There was no missing what it was. There was the characteristic sound of a freight train roaring through town. And a good bit of shaking. Enough that members of our household appeared in the patio in various shades of undress. As if we were rehearsing for a family murder mystery.
Tonight, we went one up. Or, as the Richter scale goes, quite a bit up. To a 6.0.
The last quake was nearby -- out in the ocean. As was this one. Just 44 kilometers to the WSW of us. Out there in the Pacific where the plates grind against one another like teenagers.
The first question everyone asks is whether there was a tsunami. And the answer is no. That is true only because of the type of slippage. Earthquakes at sea always have the potential to release their energy in wave form.
The map I cribbed from the internet has a rather good graphic of how the energy is released through water (concentrically) and then through land (breaking up as the shocks encounter rock formations).
But, all of that is science. And knowledge does not often calm the primordial fears dished up by Mother Nature. Or, so I am told.
My girlfriend Linda once asked me, "Did the leaders of your planet tell you when they sent you here that humans have feelings?" She thought she was being funny.
But I get her point. As the double jolts passed through the house, I was on my bed reading The Economist. When the house started shaking, I considered heading out to the patio (our designated gathering spot). But, I was in the middle of an article about elections in Zimbabwe.
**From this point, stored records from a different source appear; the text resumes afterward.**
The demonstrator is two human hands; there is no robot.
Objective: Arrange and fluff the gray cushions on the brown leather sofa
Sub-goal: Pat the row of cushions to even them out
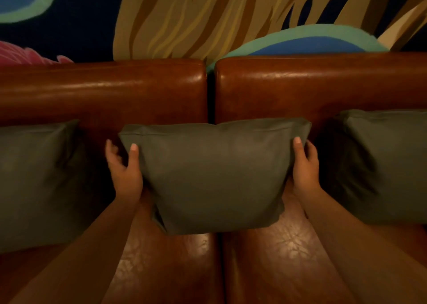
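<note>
Middle gray square fabric cushion [212, 176], upright against brown leather sofa [104, 91]: left hand [124, 172], right hand [305, 167] grip sides, thumbs in front, fingers curled behind.

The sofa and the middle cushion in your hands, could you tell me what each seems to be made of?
The sofa looks like brown leather or a faux version: glossy, with bright highlights and fine creases on the seat. The middle cushion has a smooth grey cover with a dull sheen and a seamed top edge, possibly leatherette or tightly woven fabric; the dim light leaves it open.
</note>
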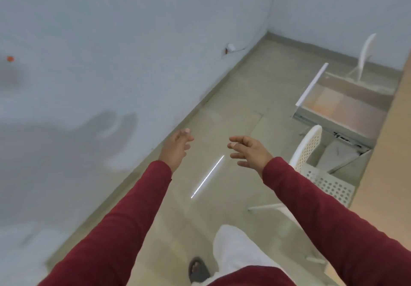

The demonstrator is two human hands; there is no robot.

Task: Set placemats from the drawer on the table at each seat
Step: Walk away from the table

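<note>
An open drawer [311, 86] juts out from under the wooden table [391, 152] at the right. Orange-pink placemats [340, 105] lie flat inside it. My left hand [175, 147] and my right hand [249, 152] reach forward over the floor, both in dark red sleeves, fingers spread and holding nothing. Both hands are well short of the drawer, which is ahead and to the right.
A white perforated chair [311, 152] stands between me and the drawer, pushed against the table. Another white chair [367, 52] stands beyond the drawer near the far wall. A pale wall [111, 63] runs along the left. The floor [222, 107] between is beige tile.
</note>
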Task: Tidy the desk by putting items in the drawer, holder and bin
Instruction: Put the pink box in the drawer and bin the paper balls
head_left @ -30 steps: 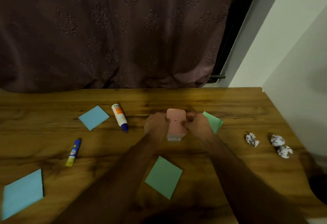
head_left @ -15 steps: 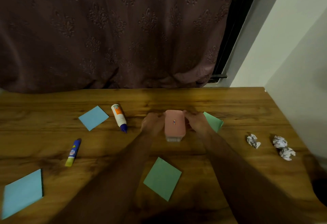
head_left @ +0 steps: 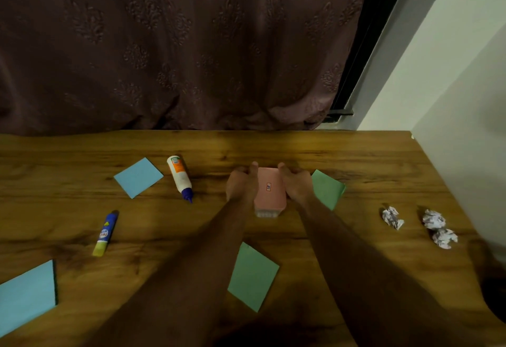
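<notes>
The desk meets a curtain at its far edge and a wall on the right; bare wood shows behind the pink box. The left hand and right hand grip the box's sides mid-desk, now farther back than before. A green note lies just right.

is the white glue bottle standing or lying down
Lying down: the glue bottle rests on its side on the desk, blue cap toward the camera.
</notes>
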`<state>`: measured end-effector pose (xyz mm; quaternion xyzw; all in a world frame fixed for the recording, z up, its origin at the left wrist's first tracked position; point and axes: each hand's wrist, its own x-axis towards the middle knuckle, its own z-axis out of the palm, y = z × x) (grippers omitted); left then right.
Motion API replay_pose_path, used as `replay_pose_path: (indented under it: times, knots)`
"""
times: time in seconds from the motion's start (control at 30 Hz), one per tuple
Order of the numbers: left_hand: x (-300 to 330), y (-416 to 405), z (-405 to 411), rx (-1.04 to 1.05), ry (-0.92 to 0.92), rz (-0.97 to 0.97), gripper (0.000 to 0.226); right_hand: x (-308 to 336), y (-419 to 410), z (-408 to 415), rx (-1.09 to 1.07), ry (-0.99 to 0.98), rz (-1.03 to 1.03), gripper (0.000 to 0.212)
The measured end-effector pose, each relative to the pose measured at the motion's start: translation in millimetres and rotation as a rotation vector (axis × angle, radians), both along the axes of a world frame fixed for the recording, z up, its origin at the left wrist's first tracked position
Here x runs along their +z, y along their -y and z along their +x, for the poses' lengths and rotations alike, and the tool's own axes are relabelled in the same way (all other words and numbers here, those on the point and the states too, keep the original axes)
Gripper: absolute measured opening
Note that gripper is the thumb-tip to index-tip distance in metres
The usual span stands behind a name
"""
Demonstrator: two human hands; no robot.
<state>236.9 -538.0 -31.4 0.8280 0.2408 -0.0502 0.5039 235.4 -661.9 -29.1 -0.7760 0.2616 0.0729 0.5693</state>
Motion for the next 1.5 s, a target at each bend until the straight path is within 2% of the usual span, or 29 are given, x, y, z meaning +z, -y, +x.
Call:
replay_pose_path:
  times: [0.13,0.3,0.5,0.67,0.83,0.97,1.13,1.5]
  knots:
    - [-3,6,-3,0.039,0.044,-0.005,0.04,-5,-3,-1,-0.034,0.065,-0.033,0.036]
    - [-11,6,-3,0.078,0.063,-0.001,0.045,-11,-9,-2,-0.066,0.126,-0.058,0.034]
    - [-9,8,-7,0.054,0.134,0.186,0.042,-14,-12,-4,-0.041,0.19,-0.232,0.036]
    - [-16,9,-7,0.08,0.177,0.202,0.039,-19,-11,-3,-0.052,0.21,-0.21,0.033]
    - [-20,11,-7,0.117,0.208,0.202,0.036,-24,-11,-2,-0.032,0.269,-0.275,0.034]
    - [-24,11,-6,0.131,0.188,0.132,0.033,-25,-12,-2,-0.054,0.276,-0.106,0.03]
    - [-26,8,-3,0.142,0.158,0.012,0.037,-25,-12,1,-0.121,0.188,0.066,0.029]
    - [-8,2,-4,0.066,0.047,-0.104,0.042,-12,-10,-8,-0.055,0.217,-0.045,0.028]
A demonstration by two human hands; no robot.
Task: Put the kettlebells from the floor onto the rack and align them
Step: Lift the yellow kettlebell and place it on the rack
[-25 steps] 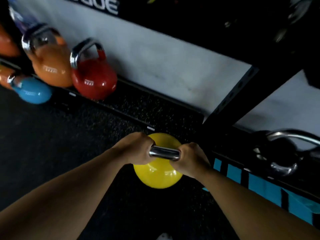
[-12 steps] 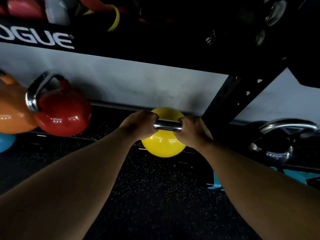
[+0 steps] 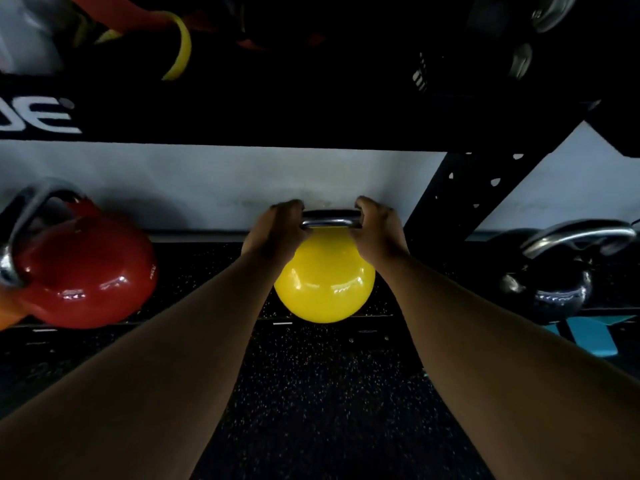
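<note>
Red comes first at the left edge of the frame: a glossy red kettlebell (image 3: 86, 271) sits on the low shelf (image 3: 194, 275) of the rack (image 3: 460, 199), tipped so its steel handle leans toward the upper left. A sliver of orange shows at the lower left beside it; what it belongs to cannot be told.

Left of centre, the left hand (image 3: 275, 228) is curled tight over the left end of the handle (image 3: 330, 220) of the yellow kettlebell (image 3: 325, 285), fingers wrapped over the top. The bar of that handle runs level across the frame, left to right, and stands straight above the ball, so the bell is upright with its long axis vertical. The ball is at the middle of the frame, over the front lip of the shelf; whether it rests on the shelf or hangs just above cannot be told. It is well apart from the red bell.

Right of centre, the right hand (image 3: 377, 228) is clamped on the other end of the same bar, thumb over the top. Both forearms reach in from the bottom corners.

Beyond the right hand a black perforated upright slants up to the right. At the right edge a black kettlebell (image 3: 554, 289) sits on the shelf, its steel handle lying nearly level above it. Speckled black floor (image 3: 322, 410) fills the lower middle.
</note>
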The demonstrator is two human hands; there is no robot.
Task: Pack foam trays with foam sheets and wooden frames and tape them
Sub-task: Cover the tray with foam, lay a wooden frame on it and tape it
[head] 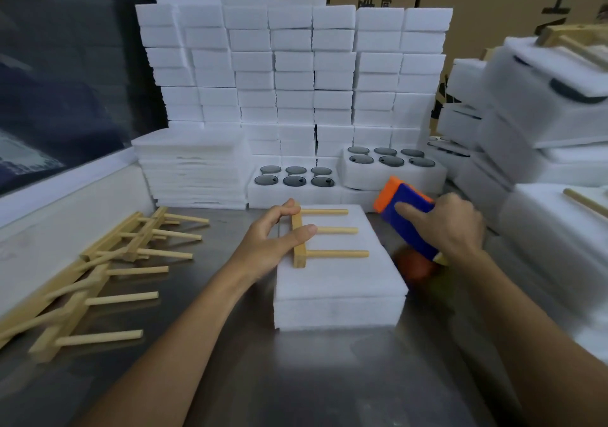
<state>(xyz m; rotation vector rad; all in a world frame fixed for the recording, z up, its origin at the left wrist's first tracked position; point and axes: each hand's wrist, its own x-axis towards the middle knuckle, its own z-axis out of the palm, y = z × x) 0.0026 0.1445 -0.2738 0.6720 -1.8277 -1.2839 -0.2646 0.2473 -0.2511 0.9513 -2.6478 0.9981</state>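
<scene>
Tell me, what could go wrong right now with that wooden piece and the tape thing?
The wooden frame lies loose on the foam tray, held only by the left hand; it might shift before taping. The tape dispenser in the right hand looks blurred, probably moving, and could knock the dowels or tear the soft foam.

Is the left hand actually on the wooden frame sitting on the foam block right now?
Touching. The head view shows the left hand pinching the frame's thick bar between thumb and fingers, with the frame lying on the foam block.

Left hand [274, 240] on wooden frame [324, 240]
</scene>
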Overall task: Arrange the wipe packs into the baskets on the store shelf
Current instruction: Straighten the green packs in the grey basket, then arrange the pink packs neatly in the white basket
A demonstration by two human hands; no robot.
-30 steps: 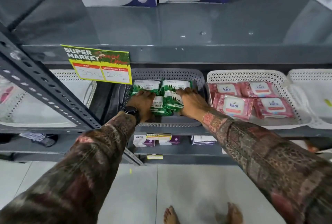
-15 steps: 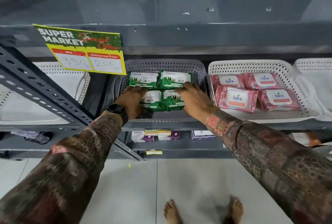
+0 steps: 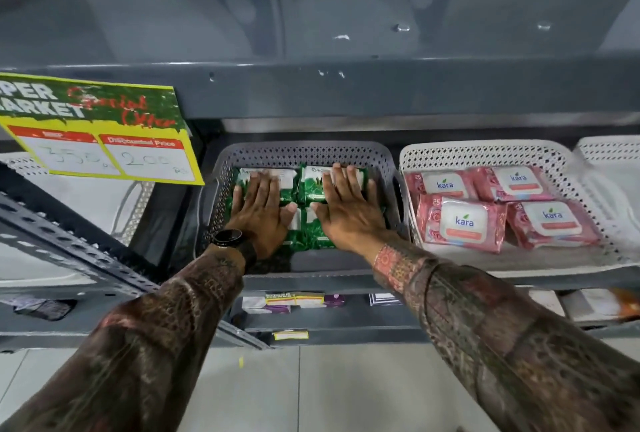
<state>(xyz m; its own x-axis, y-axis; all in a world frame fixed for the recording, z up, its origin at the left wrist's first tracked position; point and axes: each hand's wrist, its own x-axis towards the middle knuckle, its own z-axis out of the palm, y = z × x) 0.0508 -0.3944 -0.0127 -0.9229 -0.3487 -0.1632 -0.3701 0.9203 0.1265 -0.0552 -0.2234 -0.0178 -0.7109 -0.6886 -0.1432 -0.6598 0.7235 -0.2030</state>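
Observation:
Several green wipe packs (image 3: 309,189) lie flat in two rows inside the grey perforated basket (image 3: 304,153) on the middle shelf. My left hand (image 3: 259,213) rests palm down on the left packs, fingers spread. My right hand (image 3: 346,209) lies flat on the right packs in the same way. Neither hand grips a pack. To the right, a white perforated basket (image 3: 485,151) holds several pink Kara wipe packs (image 3: 460,223). My hands hide most of the green packs.
A yellow and green price sign (image 3: 100,133) hangs at the left. A white basket (image 3: 138,203) sits behind a slanted grey upright (image 3: 69,248). Another white basket (image 3: 609,154) is at the far right. Small boxes (image 3: 294,300) sit on the lower shelf. Boxes stand on the top shelf.
Both hands slid from the near packs' edges to lie flat on top of the green packs, fingers extended toward the back row. The camera moved closer to the shelf.

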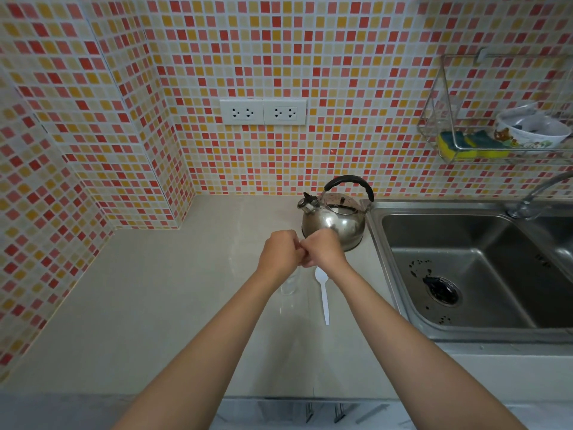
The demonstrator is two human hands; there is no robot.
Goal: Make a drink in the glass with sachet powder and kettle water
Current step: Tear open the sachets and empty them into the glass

So, I finished the paragraph. By then, it was all over. And I felt a bit silly standing in the middle of the patio by myself listening to the neighborhood dogs announce that something exciting (and a bit scary) had just happened.
The moment having passed, I resumed reading my magazine. My mother would have been very proud at my aplomb.
I suppose the people who thought moving here was a problem because of our scorpions may want to think again. For me, it is just another reason to stay right where I am.